» Work instructions
Go through the records and tally the lines that include the word "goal". The answer is that total alone.

Items from a data source:
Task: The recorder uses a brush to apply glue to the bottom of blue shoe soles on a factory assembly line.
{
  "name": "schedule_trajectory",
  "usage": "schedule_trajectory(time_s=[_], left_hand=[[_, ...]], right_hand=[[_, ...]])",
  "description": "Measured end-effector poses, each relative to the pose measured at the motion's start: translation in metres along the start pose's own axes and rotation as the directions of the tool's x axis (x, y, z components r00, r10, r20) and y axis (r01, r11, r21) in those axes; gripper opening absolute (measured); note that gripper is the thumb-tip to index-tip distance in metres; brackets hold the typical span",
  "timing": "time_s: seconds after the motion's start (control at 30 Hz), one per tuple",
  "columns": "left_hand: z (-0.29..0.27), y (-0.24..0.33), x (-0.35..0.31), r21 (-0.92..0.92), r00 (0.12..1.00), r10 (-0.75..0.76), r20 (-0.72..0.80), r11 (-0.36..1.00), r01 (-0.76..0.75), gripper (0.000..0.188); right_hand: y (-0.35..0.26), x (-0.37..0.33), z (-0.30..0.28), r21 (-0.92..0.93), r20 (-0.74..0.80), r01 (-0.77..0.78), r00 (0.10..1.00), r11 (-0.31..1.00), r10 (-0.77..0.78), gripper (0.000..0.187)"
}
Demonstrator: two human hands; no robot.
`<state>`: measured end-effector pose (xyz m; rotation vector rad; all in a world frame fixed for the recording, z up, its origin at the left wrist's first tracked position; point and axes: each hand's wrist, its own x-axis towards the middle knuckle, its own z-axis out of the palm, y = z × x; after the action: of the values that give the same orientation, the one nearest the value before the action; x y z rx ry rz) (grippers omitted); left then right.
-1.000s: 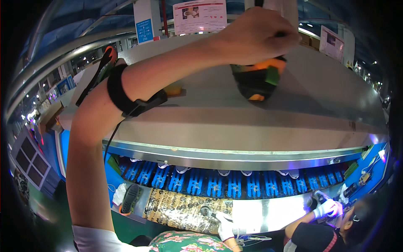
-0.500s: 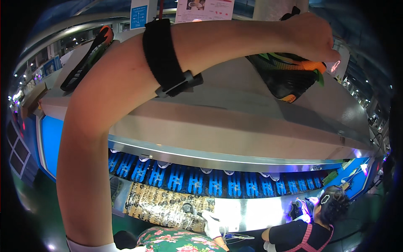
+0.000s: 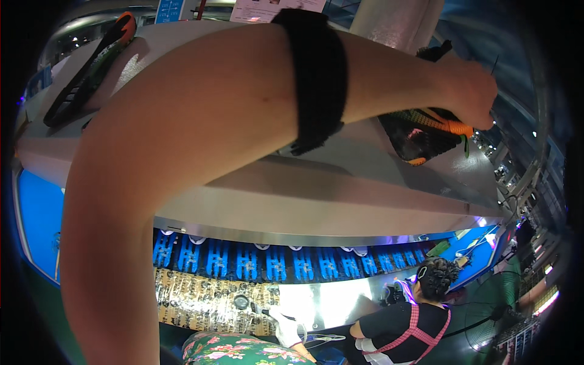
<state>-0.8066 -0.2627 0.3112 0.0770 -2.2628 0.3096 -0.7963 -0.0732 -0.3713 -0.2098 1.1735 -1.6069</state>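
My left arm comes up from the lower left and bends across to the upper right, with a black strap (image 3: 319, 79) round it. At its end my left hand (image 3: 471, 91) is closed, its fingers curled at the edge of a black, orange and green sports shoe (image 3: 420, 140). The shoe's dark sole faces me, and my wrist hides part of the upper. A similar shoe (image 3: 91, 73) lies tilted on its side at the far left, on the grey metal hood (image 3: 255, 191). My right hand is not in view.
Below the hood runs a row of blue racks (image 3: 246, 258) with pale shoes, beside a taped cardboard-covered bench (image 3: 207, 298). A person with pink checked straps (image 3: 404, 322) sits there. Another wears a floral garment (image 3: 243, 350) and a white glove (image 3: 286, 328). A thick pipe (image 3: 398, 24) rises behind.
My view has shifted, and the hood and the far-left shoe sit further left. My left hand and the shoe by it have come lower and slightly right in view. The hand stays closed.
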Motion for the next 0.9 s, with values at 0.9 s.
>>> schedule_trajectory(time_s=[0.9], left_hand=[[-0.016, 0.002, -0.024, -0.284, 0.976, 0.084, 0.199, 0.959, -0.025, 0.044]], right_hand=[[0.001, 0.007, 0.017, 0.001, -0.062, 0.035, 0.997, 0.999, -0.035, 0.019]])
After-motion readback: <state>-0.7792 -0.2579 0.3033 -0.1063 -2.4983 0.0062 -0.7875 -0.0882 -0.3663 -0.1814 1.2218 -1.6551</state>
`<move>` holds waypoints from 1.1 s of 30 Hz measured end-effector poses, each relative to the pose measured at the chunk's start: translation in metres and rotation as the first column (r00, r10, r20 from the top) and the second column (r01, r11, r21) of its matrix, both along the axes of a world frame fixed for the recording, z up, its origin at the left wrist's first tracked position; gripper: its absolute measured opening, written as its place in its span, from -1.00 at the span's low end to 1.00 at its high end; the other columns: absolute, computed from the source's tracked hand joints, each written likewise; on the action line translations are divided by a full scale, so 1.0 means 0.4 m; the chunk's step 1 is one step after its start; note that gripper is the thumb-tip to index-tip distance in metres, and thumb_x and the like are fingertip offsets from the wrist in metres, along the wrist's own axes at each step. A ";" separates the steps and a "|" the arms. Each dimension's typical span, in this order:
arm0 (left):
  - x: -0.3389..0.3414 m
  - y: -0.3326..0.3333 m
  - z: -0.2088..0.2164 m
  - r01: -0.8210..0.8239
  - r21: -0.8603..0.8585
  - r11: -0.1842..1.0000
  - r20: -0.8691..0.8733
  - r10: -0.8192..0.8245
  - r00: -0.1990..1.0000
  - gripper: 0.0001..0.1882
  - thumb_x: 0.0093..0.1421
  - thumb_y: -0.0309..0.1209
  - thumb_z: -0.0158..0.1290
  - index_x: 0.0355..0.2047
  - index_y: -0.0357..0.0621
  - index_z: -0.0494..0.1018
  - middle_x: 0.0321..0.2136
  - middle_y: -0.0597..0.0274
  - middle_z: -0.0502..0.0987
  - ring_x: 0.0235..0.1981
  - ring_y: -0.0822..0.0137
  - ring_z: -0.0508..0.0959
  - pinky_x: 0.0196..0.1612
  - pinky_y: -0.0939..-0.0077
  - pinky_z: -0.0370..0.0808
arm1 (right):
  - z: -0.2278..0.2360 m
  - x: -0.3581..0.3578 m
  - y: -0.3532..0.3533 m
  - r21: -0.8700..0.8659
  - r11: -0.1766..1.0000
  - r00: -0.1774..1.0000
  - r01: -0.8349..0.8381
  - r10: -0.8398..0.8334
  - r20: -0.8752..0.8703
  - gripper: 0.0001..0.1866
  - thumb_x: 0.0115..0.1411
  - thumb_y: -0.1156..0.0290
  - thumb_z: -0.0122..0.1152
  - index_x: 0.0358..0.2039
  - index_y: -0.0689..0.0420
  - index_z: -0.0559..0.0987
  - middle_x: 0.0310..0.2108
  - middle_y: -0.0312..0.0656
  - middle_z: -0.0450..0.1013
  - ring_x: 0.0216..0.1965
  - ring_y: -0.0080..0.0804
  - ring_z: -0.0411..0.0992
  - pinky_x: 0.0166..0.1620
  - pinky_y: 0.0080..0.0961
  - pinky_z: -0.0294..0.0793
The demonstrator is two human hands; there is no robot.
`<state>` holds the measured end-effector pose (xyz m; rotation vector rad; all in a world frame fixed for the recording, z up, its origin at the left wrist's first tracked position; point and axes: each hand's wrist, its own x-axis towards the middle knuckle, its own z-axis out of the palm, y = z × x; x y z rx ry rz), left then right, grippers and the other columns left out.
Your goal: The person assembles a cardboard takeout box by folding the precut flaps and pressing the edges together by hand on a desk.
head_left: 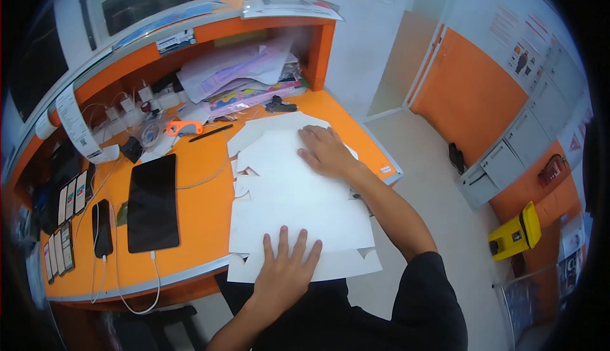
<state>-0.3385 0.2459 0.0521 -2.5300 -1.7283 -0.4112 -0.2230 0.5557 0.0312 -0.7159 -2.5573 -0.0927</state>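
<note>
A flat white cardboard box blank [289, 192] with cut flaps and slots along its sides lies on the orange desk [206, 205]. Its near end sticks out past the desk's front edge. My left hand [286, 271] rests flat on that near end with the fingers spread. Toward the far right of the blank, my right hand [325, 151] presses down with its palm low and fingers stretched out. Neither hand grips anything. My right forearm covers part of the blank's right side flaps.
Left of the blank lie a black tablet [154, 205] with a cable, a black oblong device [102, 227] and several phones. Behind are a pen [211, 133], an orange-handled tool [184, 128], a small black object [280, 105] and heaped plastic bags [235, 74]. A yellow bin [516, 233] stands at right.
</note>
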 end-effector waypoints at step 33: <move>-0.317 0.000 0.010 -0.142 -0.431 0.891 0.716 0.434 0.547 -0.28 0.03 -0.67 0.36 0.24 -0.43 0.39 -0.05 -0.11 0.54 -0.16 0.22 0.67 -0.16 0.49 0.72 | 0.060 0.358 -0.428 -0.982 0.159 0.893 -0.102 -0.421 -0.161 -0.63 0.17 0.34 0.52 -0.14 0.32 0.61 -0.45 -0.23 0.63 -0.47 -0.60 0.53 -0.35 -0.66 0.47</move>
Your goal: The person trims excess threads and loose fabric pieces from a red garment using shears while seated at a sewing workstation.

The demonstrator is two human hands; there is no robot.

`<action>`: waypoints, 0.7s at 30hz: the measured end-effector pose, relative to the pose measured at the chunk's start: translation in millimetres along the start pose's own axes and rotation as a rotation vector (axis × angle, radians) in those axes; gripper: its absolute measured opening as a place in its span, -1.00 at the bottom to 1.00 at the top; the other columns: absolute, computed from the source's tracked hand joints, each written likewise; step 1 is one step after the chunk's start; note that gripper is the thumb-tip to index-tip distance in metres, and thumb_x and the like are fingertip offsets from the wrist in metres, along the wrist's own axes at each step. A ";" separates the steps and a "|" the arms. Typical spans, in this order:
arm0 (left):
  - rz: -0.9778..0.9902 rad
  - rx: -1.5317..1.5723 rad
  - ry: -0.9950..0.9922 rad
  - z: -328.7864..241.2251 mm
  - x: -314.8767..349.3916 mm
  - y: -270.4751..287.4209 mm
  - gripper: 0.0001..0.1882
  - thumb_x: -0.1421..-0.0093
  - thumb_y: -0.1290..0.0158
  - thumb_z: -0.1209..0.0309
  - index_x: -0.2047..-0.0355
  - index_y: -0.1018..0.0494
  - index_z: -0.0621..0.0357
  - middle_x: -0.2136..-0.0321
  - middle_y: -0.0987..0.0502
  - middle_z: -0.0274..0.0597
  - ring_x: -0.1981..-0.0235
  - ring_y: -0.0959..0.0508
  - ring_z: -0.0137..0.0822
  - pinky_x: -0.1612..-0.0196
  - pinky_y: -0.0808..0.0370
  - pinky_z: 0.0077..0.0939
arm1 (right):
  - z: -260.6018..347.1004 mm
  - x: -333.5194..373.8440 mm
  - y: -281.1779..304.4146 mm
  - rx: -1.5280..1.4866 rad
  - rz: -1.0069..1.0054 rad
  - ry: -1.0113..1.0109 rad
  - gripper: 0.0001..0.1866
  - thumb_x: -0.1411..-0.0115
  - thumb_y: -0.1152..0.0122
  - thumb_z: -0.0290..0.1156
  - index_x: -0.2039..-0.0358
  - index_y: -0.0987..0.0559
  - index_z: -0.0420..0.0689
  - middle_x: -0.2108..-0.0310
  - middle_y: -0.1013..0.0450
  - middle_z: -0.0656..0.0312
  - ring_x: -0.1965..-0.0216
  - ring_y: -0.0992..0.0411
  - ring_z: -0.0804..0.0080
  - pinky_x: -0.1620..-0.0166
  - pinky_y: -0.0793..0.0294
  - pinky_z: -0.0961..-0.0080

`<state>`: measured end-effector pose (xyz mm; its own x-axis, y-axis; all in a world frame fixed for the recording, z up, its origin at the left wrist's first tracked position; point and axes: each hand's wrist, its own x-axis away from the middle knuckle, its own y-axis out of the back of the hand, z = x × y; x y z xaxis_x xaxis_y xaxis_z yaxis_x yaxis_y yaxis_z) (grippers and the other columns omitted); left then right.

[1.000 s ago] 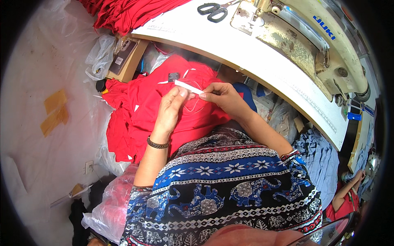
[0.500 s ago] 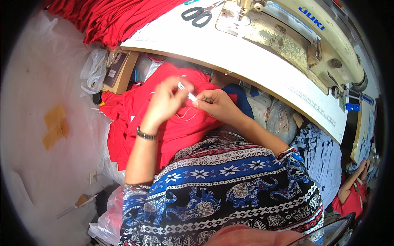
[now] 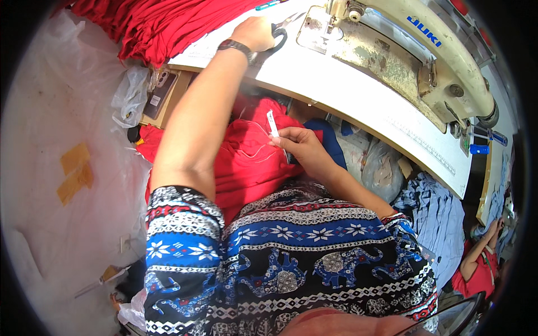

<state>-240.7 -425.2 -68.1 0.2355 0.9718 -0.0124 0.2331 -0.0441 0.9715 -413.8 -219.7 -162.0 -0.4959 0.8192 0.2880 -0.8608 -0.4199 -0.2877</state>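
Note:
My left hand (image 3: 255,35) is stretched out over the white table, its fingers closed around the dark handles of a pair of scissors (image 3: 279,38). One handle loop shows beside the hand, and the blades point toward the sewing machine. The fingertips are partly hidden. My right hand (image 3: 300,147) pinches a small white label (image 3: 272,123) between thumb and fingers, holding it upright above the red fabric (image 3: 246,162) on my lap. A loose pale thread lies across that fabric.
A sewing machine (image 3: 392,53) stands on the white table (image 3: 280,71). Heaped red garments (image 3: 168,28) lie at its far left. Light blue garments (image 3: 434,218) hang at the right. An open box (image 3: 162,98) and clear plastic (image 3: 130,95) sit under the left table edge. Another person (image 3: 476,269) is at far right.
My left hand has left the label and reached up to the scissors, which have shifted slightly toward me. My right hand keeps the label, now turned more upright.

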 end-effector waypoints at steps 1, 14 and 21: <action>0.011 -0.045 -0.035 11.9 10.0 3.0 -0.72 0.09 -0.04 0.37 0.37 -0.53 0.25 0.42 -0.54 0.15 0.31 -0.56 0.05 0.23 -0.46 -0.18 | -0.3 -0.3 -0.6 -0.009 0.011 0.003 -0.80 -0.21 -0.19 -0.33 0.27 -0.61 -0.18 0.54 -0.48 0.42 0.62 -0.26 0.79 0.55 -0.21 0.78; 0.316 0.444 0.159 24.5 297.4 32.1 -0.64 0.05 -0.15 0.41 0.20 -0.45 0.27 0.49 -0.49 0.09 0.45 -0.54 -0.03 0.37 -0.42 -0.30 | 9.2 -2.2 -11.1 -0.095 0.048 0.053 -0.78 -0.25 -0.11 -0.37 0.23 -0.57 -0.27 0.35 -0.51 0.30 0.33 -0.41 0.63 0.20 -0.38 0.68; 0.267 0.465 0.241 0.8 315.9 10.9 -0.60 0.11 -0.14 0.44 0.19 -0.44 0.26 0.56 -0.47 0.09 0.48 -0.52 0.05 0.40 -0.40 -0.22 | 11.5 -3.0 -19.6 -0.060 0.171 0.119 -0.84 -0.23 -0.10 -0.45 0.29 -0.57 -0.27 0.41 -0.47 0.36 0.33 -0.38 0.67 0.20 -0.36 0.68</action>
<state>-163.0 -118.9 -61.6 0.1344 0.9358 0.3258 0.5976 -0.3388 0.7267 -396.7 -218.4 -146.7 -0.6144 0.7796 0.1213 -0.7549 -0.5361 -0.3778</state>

» The completed task
2